*Problem to work on*. The output is the line holding "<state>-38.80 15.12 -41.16" and all lines after it to the end of the records below; restate them unchanged and add nothing.

(Collected data entries)
┄┄┄┄┄┄┄┄┄┄

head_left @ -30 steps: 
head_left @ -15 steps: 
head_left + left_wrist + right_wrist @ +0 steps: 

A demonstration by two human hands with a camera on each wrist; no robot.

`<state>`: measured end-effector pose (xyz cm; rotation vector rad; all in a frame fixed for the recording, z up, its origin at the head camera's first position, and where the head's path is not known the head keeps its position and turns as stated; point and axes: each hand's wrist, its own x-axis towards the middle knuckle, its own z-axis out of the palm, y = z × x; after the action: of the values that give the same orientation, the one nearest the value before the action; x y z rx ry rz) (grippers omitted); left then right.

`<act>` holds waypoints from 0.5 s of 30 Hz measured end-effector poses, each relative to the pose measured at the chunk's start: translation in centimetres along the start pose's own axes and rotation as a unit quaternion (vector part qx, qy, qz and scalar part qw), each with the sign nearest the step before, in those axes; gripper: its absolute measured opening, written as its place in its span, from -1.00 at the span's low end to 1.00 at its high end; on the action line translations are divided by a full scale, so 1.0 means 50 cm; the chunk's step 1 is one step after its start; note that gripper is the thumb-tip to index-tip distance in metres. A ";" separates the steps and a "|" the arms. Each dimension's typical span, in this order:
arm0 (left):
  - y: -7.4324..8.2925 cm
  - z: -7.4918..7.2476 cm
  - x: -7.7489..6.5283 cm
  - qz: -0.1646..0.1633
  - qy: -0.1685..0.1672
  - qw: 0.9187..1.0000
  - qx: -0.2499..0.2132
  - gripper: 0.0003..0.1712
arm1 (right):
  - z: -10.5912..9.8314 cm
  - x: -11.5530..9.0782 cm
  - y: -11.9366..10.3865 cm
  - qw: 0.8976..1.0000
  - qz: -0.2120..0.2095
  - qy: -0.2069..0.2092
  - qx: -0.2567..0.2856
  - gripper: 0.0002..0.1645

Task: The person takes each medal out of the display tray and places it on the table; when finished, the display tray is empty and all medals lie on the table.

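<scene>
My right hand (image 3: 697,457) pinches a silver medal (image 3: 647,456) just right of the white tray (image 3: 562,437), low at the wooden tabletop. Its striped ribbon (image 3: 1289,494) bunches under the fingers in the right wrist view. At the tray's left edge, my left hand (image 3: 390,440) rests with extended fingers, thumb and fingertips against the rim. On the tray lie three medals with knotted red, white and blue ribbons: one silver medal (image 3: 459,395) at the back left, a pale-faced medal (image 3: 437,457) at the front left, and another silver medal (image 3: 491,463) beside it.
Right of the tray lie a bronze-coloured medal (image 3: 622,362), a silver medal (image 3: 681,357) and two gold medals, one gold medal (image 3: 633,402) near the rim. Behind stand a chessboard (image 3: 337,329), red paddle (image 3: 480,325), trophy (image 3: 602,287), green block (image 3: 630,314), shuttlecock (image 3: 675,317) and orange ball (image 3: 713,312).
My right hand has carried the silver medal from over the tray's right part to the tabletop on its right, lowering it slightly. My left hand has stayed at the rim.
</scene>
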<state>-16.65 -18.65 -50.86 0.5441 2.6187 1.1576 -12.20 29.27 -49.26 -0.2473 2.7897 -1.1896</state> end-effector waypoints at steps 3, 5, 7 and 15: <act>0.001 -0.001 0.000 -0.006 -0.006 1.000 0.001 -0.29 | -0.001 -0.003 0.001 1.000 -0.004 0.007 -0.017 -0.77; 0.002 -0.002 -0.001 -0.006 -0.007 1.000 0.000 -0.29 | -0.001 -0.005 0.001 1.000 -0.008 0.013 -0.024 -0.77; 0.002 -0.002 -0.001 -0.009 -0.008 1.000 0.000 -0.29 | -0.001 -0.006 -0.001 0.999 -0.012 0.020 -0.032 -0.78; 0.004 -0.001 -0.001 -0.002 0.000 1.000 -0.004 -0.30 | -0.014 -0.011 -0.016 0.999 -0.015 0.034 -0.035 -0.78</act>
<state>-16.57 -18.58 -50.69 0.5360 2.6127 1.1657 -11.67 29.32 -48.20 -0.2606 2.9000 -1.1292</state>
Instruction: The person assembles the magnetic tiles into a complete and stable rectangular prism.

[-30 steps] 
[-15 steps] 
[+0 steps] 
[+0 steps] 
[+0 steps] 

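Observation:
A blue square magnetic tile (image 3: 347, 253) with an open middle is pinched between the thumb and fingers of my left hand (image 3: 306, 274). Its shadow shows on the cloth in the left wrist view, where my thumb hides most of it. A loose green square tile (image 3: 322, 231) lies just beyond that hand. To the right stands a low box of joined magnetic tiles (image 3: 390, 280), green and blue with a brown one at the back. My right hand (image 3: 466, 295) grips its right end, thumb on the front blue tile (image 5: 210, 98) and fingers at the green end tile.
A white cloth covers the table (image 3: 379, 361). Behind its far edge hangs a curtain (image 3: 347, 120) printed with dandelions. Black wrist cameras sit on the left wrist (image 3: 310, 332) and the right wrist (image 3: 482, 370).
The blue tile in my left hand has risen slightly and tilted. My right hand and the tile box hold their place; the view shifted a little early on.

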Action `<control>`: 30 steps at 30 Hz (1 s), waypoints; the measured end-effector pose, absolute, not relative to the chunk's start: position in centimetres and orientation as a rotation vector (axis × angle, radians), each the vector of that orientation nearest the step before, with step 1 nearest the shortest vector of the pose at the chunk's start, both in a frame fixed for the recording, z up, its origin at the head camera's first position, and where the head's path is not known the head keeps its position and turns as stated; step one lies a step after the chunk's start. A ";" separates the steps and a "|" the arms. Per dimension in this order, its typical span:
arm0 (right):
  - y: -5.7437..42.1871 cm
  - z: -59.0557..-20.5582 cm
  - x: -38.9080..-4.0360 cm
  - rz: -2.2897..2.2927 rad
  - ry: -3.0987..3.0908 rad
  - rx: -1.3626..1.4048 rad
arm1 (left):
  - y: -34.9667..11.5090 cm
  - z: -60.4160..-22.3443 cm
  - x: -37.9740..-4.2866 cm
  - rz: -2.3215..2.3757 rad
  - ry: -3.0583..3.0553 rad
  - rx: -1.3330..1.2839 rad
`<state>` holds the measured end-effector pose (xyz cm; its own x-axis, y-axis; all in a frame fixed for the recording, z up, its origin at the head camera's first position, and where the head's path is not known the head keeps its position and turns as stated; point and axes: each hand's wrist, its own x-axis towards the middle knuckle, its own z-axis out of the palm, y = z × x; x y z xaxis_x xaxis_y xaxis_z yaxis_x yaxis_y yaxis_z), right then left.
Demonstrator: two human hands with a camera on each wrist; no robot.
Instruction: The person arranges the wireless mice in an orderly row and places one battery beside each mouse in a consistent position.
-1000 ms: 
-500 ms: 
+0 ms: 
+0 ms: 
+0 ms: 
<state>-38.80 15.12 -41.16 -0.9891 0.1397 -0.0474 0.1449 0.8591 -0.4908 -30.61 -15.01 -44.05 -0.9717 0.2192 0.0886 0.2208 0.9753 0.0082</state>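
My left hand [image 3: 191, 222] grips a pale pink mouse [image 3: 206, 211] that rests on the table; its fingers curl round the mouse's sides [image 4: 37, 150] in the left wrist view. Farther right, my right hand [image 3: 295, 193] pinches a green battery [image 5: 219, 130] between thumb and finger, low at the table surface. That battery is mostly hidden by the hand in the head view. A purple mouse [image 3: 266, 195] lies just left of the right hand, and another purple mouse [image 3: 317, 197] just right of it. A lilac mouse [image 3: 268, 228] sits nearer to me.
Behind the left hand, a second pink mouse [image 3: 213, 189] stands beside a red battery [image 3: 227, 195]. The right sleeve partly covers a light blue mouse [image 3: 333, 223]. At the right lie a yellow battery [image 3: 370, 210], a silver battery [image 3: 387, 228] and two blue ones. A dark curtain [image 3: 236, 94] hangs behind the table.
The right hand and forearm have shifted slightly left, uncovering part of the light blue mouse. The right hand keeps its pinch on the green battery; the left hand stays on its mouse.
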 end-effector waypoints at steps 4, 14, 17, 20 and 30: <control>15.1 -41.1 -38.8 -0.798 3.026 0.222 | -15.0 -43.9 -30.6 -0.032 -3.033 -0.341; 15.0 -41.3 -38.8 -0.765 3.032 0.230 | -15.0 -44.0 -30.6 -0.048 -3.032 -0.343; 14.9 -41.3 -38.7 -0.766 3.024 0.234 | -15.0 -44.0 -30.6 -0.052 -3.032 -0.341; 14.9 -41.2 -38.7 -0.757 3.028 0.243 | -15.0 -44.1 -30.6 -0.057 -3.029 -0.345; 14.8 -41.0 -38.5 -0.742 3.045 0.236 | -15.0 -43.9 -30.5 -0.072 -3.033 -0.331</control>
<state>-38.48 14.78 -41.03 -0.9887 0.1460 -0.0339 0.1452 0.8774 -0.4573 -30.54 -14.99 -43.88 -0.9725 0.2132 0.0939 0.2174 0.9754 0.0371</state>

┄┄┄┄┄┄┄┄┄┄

*Reply*.
<state>-38.80 15.12 -41.16 -0.9891 0.1397 -0.0474 0.1449 0.8591 -0.4908 -30.61 -15.01 -44.05 -0.9717 0.2192 0.0886 0.2208 0.9753 0.0082</state>
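My left hand [image 3: 191, 222] grips a pale pink mouse [image 3: 206, 211] that rests on the table; its fingers curl round the mouse's sides [image 4: 37, 150] in the left wrist view. Farther right, my right hand [image 3: 295, 193] pinches a green battery [image 5: 219, 130] between thumb and finger, low at the table surface. That battery is mostly hidden by the hand in the head view. A purple mouse [image 3: 266, 195] lies just left of the right hand, and another purple mouse [image 3: 317, 197] just right of it. A lilac mouse [image 3: 268, 228] sits nearer to me.
Behind the left hand, a second pink mouse [image 3: 213, 189] stands beside a red battery [image 3: 227, 195]. The right sleeve partly covers a light blue mouse [image 3: 333, 223]. At the right lie a yellow battery [image 3: 370, 210], a silver battery [image 3: 387, 228] and two blue ones. A dark curtain [image 3: 236, 94] hangs behind the table.
The right hand and forearm have shifted slightly left, uncovering part of the light blue mouse. The right hand keeps its pinch on the green battery; the left hand stays on its mouse.
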 end-effector waypoints at steps 4, 14, 17, 20 and 30: <control>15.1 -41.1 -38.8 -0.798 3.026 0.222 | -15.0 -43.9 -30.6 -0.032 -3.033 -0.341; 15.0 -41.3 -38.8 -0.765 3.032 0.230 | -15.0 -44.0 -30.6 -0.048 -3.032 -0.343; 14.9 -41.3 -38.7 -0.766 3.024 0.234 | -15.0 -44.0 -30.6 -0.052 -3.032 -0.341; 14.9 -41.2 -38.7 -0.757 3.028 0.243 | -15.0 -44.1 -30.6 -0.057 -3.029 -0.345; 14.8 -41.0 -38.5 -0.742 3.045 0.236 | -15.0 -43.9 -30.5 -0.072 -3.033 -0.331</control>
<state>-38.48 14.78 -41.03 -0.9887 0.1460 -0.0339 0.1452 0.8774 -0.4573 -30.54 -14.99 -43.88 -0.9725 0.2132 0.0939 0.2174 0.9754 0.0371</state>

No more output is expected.